By Erica Christoffer, Multimedia Web Producer, REALTOR® Magazine
When Carolyn Angelette, broker-owner of Century 21 Island Realty in Grand Isle, La., looks out her window, she sees orange fencing and markers warning islanders to keep away from the oil-ridden beaches. Her fresh ocean breeze has been replaced with the smell of a gas station. Many of the oil-drenched wildlife pictures you’re seeing in the news come from her island and the neighboring barrier islands. (See images shot by Los Angeles Times photographers from throughout the region).
Grand Isle is one of the hardest-hit communities in Louisiana, devastated by the oil hemorrhaging from the Gulf (view an interactive map of the spill). “This oil spill was the most unimaginable event I could have thought would ever happen here,” Angelette says.

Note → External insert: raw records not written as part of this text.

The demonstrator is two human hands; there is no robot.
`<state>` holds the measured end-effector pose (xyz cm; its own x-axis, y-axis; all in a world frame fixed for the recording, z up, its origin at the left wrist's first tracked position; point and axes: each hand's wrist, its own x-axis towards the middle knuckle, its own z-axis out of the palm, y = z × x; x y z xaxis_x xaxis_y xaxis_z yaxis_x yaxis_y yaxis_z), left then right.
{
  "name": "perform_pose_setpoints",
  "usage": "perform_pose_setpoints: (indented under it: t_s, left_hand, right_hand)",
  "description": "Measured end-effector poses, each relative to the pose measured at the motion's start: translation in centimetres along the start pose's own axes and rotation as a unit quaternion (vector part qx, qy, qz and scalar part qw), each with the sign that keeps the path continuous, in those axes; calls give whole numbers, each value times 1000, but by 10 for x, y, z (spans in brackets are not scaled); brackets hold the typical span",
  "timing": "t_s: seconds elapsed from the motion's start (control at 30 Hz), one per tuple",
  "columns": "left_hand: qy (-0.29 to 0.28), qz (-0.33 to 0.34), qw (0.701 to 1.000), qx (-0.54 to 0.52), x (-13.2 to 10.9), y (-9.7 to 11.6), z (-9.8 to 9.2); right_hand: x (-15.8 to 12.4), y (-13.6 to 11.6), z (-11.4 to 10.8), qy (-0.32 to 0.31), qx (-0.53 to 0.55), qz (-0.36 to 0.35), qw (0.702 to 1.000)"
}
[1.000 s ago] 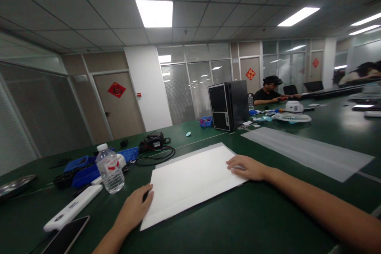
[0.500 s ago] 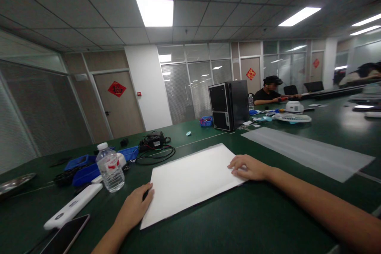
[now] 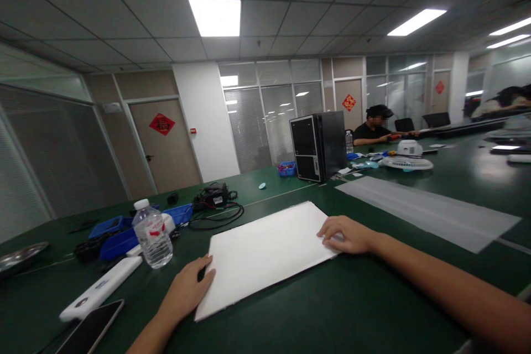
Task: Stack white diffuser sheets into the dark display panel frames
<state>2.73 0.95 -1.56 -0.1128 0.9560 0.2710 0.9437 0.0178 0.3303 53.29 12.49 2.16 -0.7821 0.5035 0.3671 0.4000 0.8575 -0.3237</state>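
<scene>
A white sheet of paper (image 3: 265,260), perhaps a thin stack, lies at a slant on the green table before me. My left hand (image 3: 188,286) grips its left edge, thumb and forefinger against the margin with a dark gap between them. On the right margin, my right hand (image 3: 346,234) presses down with bent fingers, the thumb tucked close below them. Both hands touch the paper, and its underside is hidden.
To the left stand a water bottle (image 3: 152,235), a white oblong device (image 3: 102,287), a phone (image 3: 91,329) and blue trays (image 3: 120,243). Cables and an adapter (image 3: 215,196), a computer case (image 3: 317,146) and a translucent sheet (image 3: 427,213) lie beyond. A person (image 3: 373,126) sits farther back.
The view shifts very slightly. The paper's dark lower edge shows less at the right, and its near edge looks a little changed. Both hands keep nearly the same place.
</scene>
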Motion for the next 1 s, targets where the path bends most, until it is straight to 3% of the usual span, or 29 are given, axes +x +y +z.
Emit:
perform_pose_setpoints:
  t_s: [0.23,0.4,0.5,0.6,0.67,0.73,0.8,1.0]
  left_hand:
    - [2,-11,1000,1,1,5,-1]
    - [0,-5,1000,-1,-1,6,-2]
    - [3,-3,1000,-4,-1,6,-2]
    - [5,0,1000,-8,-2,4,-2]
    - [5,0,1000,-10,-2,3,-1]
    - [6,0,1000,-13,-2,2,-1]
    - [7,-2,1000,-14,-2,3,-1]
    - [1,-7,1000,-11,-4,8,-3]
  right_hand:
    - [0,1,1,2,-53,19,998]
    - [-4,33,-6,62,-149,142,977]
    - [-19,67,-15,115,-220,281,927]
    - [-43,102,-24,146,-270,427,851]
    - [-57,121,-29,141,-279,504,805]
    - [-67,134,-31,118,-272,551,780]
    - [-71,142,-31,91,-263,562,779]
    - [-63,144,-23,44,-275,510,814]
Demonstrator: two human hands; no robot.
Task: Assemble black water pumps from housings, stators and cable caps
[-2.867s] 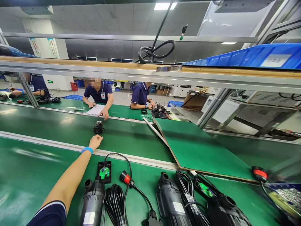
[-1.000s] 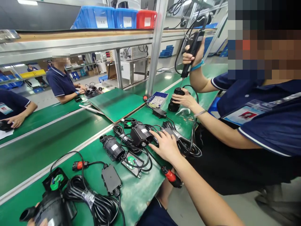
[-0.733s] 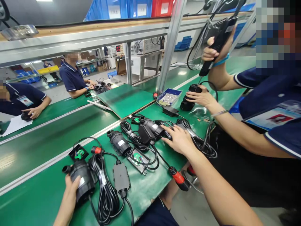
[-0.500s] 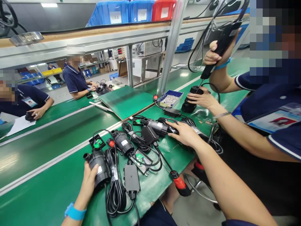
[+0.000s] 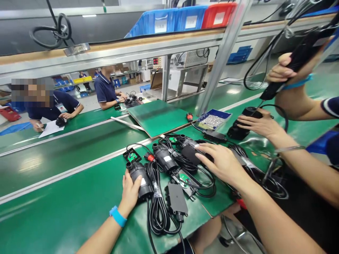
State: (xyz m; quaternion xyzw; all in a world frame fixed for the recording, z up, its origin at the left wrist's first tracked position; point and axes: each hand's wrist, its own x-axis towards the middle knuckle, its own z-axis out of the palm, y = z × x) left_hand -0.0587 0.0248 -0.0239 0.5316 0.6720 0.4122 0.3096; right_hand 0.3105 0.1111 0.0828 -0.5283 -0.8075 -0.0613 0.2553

The oil has been washing ashore in this area for several weeks due to the April 20 explosion and subsequent sinking of the Deepwater Horizon oil drilling rig on lease to BP. The well has been gushing an estimated 20,000 to 40,000 barrels of oil into the Gulf of Mexico per day, according to the U.S. Geological Survey. It is now considered the largest offshore oil spill in U.S. history, totaling as much as 40 million gallons of oil flooding the Gulf.
Angelette’s core clients include vacation-property renters, second-home purchasers, and some investors. “All of my tourists have canceled their vacation plans here in Grand Isle,” says Angelette. But some new renters are coming in … folks from BP, the National Guard, the Coast Guard, and media outlets need housing while they work on the island.

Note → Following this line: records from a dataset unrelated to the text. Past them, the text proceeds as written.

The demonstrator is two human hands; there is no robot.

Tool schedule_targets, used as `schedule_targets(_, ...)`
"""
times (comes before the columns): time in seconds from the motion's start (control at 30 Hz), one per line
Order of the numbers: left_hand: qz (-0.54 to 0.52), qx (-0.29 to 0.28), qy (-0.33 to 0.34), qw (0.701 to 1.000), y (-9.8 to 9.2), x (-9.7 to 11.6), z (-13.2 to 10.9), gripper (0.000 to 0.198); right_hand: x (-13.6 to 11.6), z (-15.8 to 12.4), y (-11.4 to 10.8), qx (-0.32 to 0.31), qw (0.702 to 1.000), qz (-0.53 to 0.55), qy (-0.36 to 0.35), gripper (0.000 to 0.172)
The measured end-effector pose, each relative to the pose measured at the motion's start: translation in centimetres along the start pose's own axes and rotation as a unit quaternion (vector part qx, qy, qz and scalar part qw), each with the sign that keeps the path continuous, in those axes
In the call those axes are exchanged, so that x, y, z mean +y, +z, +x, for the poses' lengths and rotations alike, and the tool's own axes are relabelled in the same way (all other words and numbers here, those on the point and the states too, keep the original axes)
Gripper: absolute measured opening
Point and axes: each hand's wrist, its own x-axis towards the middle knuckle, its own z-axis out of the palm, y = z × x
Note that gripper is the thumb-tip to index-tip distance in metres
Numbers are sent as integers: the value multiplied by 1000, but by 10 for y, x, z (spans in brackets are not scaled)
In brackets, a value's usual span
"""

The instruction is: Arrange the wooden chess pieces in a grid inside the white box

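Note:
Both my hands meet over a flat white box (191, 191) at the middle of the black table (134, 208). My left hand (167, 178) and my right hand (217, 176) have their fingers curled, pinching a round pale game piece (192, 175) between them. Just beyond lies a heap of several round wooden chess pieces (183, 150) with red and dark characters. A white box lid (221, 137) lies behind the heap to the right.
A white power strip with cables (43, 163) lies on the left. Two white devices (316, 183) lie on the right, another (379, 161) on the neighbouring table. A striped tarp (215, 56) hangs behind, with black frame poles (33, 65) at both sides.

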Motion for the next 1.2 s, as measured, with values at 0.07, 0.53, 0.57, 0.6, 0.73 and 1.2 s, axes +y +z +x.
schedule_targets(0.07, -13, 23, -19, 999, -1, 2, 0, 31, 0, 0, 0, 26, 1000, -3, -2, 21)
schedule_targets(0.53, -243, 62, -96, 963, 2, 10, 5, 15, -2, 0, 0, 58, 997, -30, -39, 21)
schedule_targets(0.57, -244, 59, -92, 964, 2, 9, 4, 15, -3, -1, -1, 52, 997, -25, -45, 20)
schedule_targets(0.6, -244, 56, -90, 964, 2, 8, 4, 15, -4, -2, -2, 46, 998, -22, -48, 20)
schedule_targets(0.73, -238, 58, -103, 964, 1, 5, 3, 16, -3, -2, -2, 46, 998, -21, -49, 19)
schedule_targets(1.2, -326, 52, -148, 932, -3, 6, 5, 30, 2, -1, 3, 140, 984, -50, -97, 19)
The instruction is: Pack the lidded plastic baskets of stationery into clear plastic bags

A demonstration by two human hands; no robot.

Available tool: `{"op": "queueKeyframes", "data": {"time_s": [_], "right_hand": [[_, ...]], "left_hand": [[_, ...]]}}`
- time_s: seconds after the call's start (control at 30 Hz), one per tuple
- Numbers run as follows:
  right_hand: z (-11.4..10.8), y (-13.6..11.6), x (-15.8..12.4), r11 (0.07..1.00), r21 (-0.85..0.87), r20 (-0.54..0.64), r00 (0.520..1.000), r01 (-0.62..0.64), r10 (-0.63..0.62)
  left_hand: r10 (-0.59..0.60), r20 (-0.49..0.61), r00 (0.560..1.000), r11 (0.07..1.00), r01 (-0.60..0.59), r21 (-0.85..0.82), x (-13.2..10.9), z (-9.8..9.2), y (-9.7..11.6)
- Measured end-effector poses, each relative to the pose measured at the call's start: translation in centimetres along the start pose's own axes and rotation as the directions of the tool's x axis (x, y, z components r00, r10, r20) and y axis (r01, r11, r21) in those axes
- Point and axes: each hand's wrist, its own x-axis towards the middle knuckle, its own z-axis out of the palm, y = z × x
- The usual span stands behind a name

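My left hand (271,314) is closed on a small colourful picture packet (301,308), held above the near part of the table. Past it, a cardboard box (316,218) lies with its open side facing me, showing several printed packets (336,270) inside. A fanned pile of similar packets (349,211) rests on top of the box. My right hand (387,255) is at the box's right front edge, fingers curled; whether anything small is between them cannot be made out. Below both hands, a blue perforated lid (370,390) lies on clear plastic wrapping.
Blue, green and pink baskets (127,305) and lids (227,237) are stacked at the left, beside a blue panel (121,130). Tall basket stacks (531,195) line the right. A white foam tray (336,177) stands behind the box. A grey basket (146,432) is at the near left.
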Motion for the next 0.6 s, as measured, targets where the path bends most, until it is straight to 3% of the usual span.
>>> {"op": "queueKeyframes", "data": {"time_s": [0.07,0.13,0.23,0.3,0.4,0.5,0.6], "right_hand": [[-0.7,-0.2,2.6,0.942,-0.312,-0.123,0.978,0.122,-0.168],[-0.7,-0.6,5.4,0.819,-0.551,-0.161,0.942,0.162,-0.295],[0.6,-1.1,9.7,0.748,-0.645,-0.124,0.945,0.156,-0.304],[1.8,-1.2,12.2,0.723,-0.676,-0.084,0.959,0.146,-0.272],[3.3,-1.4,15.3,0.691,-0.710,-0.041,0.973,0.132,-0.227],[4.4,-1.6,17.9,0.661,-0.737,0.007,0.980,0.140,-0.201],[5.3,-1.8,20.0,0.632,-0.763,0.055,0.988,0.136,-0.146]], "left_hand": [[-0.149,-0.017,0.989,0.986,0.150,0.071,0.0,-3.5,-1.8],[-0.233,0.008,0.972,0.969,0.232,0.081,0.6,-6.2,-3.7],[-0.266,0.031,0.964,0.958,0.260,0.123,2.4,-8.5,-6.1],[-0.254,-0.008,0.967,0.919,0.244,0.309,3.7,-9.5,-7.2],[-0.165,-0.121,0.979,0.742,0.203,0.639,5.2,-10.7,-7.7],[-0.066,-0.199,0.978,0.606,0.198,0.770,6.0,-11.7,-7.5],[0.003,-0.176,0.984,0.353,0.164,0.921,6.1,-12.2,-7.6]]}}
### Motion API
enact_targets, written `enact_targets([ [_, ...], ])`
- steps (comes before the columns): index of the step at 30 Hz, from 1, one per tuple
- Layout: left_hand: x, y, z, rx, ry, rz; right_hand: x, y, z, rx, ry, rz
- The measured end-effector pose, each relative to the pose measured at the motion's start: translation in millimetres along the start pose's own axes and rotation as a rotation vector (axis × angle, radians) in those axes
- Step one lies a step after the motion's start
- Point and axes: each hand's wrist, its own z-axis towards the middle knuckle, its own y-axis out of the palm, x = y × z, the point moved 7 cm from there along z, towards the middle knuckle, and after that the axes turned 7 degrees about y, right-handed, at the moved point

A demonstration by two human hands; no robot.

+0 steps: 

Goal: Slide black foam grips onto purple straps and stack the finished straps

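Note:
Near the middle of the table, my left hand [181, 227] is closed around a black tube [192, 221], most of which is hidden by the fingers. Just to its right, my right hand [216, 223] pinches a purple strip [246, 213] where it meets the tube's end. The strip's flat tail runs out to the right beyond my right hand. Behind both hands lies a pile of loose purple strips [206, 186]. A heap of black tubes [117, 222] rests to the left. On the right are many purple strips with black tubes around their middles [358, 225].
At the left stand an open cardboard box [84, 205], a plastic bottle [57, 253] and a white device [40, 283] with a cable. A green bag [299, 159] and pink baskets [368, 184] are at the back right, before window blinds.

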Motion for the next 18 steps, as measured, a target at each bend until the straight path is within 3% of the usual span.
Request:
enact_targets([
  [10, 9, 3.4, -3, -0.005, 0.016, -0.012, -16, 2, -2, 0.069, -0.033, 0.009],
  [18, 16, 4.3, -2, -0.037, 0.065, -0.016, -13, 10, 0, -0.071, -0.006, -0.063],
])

“The long-term effects are so mind-boggling; we will not realize what we have lost for years to come,” Angelette says.
Over the next three and a half days, I will be visiting Angelette and others in Grand Isle, Houma, La., New Orleans, and Gulfport, Miss., to see first-hand how the oil spill is affecting real estate and local communities. I’ll meet with REALTORS®, home owners, seafood-industry business owners, real estate lawyers, environmentalists, and even a representative from BP. Bill Boyd, Region III vice president with the Louisiana REALTORS® Association, will be hosting part of my visit.

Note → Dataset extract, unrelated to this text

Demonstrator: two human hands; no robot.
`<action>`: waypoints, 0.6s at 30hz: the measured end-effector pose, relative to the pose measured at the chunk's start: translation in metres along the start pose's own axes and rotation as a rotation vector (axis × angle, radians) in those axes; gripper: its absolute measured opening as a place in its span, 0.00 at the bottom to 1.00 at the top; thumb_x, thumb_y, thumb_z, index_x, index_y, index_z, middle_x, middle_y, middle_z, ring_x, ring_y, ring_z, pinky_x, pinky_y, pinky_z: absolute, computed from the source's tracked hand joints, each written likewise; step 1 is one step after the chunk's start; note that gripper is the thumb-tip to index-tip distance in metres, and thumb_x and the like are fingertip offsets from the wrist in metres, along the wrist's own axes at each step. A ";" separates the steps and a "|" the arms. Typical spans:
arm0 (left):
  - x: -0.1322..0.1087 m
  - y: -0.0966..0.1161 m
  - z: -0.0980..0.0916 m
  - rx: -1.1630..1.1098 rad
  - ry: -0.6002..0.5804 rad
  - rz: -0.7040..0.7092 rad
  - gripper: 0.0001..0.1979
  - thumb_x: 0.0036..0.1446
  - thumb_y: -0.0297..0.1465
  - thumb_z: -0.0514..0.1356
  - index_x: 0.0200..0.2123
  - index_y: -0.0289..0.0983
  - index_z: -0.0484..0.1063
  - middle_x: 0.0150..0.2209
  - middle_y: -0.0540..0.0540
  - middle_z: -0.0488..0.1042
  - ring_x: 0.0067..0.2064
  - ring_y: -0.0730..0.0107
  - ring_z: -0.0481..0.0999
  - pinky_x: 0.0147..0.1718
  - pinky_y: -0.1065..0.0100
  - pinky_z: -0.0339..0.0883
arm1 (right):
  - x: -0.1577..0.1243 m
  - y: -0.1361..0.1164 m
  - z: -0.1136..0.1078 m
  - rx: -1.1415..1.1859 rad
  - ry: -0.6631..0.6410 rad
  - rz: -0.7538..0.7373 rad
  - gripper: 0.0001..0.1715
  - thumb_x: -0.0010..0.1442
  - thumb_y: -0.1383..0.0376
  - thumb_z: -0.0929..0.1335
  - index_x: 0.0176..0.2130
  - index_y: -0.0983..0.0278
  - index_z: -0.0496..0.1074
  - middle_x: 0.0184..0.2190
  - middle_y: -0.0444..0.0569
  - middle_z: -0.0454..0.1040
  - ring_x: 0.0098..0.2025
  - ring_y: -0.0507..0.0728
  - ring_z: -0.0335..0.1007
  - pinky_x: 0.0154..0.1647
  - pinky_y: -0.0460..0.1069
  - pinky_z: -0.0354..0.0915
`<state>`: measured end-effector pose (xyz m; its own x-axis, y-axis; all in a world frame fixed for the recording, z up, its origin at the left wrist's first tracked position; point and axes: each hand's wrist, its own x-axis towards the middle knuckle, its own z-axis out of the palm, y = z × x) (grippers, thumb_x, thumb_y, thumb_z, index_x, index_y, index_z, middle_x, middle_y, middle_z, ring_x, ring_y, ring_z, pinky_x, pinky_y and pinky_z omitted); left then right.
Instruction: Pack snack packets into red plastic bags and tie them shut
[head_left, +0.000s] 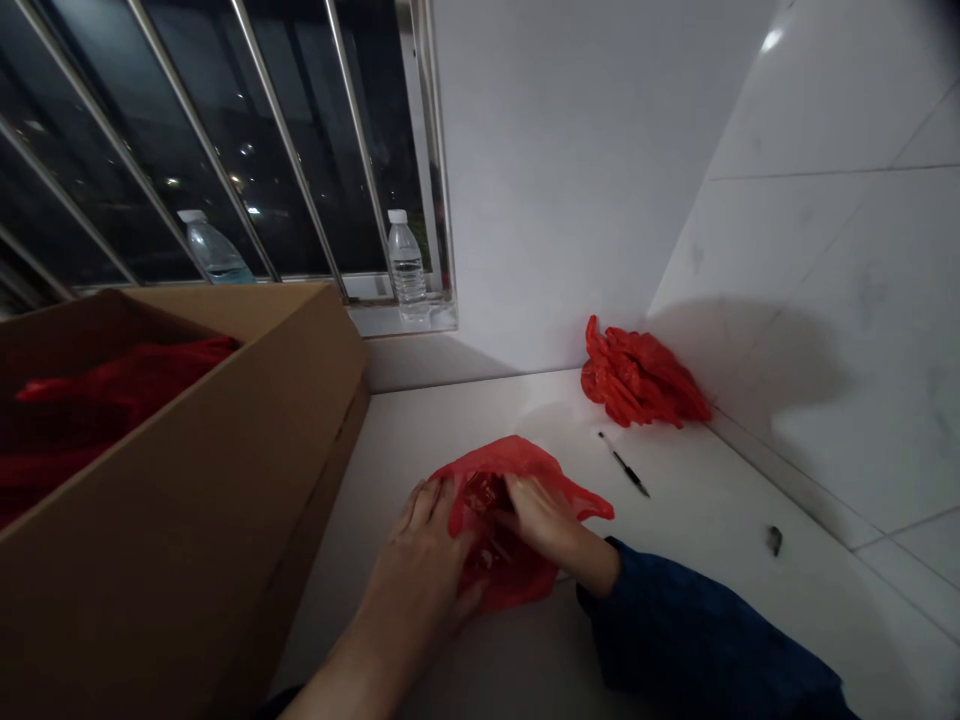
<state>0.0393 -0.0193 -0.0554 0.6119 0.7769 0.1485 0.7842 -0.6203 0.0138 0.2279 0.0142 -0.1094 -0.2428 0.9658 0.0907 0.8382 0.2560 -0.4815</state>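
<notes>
A red plastic bag (517,465) lies on the white counter (705,520) in front of me, with something dark inside it. My left hand (424,560) rests on the bag's left side, fingers stretched out flat and pressing the plastic. My right hand (544,520), in a dark blue sleeve, has its fingers curled into the bag's plastic from the right. The two hands almost touch over the bag's middle.
A large open cardboard box (225,480) with red bags inside stands at the left. A heap of crumpled red bags (641,378) sits in the far corner, a black pen (624,465) beside it. Two water bottles (407,262) stand on the barred window sill. A small dark scrap (775,540) lies at the right.
</notes>
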 end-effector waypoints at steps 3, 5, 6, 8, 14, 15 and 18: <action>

I’m nervous about what I’ll see on this trip, but I’m honored to be covering such a significant issue on behalf of REALTOR® Magazine and the NATIONAL ASSOCIATION OF REALTORS®. I will be giving regular updates right here on the Speaking of Real Estate blog. A full special report will be published in the September issue of REALTOR® Magazine.
If you’re a practitioner in the Gulf Coast area and you’d like to share your comments or experiences for the September article, e-mail me, Erica Christoffer, at firstname.lastname@example.org, and include your name, company, and city.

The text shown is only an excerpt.